Sans demander au domestique qui vint ouvrir si madame était chez elle, Stépan Arkadiévitch entra dans le vestibule. Lévine le suivait se demandant de plus en plus s’il agissait bien ou mal. Il s’aperçut dans une glace : il vit qu’il était rouge, mais il était convaincu de n’être pas ivre, et il monta l’escalier couvert d’un tapis, derrière Stépan Arkadiévitch. En haut, celui-ci demanda au valet qui était chez Anna Arkadievna. Le valet répondit que c’était M. Vorkouiev.

— Où sont-ils ?

— Dans le cabinet de travail.

Ils traversèrent la petite salle à manger aux murs sombres, boisés, et entrèrent, marchant sur un tapis moelleux, dans le cabinet, demi-obscur, éclairé par une seule lampe à abat-jour sombre. Une autre lampe à réflecteur brûlait près du mur, éclairant un portrait de femme, auquel Lévine, malgré lui, fit attention. C’était le portrait d’Anna fait en Italie par Mikhaïlov. Pendant que Stépan Arkadiévitch contournait la jardinière et que cessait la conversation, Lévine regardait sans pouvoir s’en détacher, le portrait qui semblait sortir du cadre. Il oubliait même où il était et sans écouter ce qu’on disait, il ne pouvait détourner ses regards de cet admirable portrait. Ce n’était pas un tableau, c’était une belle créature vivante, aux cheveux noirs ondulés, les épaules et les bras nus ; un demi-sourire pensif glissait sur les lèvres ombrées d’un léger duvet ; elle le regardait d’un air triomphant. Elle n’était pas vivante, uniquement parce qu’elle était plus belle que ne peut l’être une personne vivante.

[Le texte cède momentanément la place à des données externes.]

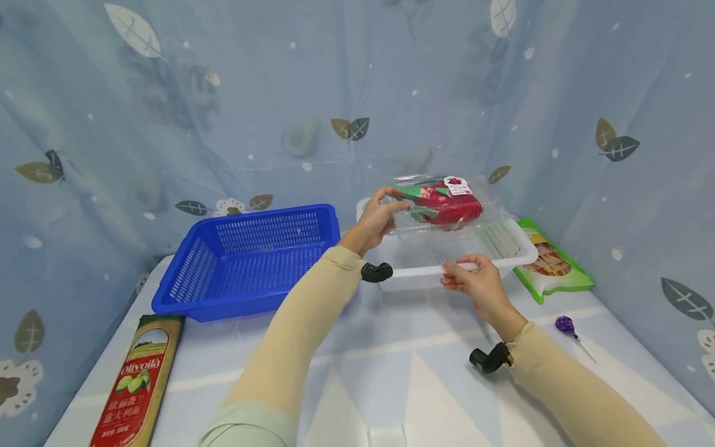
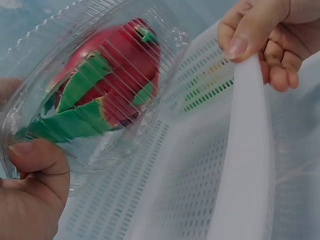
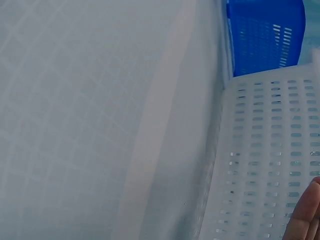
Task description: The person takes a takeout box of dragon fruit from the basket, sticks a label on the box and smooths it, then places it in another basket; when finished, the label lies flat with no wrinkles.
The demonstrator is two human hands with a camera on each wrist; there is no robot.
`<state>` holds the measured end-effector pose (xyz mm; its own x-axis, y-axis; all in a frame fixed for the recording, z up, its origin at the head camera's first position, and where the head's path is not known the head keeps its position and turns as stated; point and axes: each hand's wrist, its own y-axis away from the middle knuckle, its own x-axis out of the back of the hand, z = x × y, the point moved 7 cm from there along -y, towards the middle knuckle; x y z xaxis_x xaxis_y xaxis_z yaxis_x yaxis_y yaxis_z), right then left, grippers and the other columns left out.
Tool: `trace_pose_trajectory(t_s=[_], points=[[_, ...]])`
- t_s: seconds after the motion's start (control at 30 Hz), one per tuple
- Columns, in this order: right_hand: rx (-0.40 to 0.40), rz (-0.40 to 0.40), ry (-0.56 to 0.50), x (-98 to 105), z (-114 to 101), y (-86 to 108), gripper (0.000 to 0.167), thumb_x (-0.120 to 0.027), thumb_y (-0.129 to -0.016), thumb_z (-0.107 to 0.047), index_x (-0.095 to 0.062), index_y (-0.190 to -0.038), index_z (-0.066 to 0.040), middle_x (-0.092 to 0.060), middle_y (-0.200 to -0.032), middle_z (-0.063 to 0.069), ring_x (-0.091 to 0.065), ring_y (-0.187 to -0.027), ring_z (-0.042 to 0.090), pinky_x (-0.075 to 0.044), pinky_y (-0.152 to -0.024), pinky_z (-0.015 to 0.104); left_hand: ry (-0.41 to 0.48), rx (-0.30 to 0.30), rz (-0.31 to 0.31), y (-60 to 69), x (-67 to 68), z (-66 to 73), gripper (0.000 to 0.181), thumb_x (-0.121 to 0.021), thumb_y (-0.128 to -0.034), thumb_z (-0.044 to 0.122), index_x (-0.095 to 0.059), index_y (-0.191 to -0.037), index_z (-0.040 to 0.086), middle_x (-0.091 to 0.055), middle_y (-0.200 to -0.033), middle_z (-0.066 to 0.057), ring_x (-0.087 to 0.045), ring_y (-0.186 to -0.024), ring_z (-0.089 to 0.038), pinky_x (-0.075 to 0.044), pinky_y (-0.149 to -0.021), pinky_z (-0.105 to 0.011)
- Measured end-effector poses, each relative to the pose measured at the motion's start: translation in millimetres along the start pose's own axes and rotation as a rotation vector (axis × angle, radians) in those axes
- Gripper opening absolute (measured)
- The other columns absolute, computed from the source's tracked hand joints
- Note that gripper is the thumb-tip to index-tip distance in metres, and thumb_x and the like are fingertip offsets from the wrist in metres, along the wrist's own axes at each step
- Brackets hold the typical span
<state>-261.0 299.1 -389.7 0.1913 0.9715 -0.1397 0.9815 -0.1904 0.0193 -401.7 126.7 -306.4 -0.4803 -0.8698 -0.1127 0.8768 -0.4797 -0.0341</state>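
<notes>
A clear plastic box with a red and green dragon fruit (image 1: 450, 205) inside hangs tilted over the white basket (image 1: 525, 256). My left hand (image 1: 375, 217) pinches its left end between thumb and fingers; the left wrist view shows the thumb (image 2: 40, 160) on the clear plastic. With my right hand (image 1: 479, 284) I grip the near rim of the white basket, thumb on top and fingers below it. Only some fingers (image 3: 304, 212) of that hand show in the right wrist view, beside the slotted basket wall.
Left of the white basket stands a blue basket (image 1: 246, 304). A red and gold pasta packet (image 1: 136, 385) lies at the front left. On the right are a green and white food bag (image 1: 553, 267) and a purple-wrapped lollipop (image 1: 565, 325). A patterned curtain (image 1: 251, 93) hangs behind.
</notes>
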Motion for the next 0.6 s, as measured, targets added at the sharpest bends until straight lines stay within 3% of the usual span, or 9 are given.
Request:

— Je suis très heureuse, lui disait soudain près de lui cette même femme dont il admirait le portrait.

Anna s’avancait à sa rencontre quittant la jardinière, et Lévine aperçut dans la demi-obscurité du cabinet la femme du portrait en robe bleu foncé, mais dans une autre pose, avec une autre expression, mais avec autant de beauté qu’en avait exprimé l’artiste. En réalité, la femme vivante était moins éclatante, mais en revanche, il y avait en elle quelque chose de nouveau, d’attirant, qui ne se trouvait pas dans le portrait.